The data below holds a line containing "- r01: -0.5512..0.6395" and a line containing "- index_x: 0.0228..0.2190"; please quote exactly those two lines and every line between them, and nothing else.
......
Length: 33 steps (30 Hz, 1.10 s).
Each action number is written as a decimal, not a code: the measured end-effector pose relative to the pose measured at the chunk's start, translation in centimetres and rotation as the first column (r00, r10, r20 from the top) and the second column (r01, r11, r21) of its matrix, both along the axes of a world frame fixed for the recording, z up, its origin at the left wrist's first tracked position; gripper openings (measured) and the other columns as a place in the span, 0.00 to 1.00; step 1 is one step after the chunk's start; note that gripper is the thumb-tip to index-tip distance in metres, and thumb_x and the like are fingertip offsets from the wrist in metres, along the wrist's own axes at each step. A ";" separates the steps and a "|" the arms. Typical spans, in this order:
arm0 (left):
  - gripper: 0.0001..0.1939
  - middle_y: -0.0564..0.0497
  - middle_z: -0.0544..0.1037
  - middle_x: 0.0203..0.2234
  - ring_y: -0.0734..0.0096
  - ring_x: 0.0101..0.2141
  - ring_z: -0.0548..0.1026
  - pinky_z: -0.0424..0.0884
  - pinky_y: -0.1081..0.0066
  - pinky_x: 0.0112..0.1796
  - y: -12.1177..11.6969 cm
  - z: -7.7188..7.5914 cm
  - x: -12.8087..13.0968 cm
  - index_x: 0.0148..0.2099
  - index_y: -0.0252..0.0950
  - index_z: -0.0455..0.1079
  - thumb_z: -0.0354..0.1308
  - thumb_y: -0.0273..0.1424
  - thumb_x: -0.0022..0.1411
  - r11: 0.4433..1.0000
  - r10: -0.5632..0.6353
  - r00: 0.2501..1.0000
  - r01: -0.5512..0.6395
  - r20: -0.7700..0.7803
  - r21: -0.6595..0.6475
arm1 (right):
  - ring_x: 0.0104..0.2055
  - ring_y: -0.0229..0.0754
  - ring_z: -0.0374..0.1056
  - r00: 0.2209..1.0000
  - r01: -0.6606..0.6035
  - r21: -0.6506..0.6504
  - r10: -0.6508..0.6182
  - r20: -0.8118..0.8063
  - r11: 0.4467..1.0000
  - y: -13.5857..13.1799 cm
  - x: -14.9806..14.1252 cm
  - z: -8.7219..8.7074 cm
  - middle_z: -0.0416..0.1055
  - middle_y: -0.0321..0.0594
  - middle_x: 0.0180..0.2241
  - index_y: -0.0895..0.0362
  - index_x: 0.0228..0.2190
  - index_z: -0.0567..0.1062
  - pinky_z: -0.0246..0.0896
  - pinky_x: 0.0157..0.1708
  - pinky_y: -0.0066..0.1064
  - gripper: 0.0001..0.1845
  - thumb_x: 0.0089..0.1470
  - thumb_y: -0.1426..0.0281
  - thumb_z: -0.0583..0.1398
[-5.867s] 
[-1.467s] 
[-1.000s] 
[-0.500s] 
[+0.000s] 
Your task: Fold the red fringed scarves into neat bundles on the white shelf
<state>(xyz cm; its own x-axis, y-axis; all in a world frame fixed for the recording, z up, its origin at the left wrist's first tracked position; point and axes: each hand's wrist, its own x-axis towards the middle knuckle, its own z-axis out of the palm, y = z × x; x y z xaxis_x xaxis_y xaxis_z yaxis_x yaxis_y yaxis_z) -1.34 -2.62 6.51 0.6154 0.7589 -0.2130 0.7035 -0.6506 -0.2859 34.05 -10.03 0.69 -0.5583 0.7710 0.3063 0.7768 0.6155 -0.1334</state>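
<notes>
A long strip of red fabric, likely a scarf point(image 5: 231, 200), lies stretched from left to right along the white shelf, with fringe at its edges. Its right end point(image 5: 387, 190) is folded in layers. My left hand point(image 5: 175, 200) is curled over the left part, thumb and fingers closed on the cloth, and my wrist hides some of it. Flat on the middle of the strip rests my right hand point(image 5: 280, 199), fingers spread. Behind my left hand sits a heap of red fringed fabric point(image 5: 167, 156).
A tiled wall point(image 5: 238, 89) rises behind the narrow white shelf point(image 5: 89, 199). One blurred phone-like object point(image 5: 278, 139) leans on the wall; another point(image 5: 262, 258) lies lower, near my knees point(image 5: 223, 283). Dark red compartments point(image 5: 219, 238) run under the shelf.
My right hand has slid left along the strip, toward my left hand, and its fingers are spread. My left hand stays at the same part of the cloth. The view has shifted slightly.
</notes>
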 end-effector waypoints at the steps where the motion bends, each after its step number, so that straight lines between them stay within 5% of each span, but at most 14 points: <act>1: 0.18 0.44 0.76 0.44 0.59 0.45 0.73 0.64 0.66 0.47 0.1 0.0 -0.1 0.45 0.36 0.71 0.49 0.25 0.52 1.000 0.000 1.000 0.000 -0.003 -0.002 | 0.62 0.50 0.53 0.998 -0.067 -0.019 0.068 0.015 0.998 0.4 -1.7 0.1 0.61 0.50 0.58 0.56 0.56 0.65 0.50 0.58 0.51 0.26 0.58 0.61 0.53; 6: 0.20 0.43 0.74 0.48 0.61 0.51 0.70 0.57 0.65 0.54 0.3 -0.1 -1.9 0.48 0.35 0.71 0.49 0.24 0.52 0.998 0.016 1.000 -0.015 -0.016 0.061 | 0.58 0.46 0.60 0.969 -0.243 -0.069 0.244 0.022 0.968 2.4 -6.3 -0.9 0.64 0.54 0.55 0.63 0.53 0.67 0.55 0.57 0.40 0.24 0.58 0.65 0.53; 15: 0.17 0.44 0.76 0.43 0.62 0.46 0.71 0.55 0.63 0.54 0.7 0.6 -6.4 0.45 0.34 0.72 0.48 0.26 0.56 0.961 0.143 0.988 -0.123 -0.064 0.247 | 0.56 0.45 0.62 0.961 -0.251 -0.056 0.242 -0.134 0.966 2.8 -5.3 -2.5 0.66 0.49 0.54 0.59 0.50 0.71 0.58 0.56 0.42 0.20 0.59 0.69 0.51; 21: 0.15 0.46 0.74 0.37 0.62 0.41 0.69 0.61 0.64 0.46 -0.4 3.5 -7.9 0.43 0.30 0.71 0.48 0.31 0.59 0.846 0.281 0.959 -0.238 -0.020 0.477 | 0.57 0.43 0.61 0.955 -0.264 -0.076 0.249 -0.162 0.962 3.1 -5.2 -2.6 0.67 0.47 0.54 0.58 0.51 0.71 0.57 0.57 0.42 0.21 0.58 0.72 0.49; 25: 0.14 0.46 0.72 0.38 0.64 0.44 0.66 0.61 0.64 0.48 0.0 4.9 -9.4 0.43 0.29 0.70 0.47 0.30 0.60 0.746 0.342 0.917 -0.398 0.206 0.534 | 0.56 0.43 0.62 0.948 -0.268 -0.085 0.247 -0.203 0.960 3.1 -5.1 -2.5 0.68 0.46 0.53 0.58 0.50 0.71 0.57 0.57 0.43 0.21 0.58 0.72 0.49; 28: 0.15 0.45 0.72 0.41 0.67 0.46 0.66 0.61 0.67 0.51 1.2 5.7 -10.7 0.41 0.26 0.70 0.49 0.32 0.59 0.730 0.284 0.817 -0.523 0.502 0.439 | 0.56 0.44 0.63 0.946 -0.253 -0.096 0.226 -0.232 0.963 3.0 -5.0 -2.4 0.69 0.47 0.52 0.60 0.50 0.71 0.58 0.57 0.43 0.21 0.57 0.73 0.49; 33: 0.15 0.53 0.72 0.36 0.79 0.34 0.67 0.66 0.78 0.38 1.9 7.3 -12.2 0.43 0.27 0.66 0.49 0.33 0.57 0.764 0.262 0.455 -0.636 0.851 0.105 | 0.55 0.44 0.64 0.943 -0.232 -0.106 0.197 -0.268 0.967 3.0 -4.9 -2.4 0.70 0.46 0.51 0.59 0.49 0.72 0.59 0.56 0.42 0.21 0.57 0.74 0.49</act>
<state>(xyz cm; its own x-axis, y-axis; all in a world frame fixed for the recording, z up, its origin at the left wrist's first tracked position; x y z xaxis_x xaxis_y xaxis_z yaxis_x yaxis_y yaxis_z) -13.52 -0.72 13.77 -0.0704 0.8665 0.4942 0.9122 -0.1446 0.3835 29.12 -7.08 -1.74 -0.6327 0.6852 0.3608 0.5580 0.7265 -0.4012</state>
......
Answer section:
  - r01: -0.5512..0.6395
  - r20: -0.7700..0.7803
  - r21: -0.6595..0.6475
arm1 (right):
  - ring_x: 0.0104..0.2055
  - ring_y: -0.0229..0.0754
  - ring_z: -0.0374..0.1056
  - r00: 0.2209..1.0000
  - r01: -0.6606..0.6035
  - r21: -0.6506..0.6504
  - r10: -0.6508..0.6182
  - r20: -0.8118..0.8063
  - r11: 0.4467..1.0000
  - y: -13.5857..13.1799 cm
  - x: -14.9806..14.1252 cm
  - z: -8.7219..8.7074 cm
  - middle_z: -0.0416..0.1055
  - middle_y: -0.0321..0.0594
  - middle_x: 0.0180..0.2241
  - index_y: -0.0895..0.0362
  - index_x: 0.0228..0.2190

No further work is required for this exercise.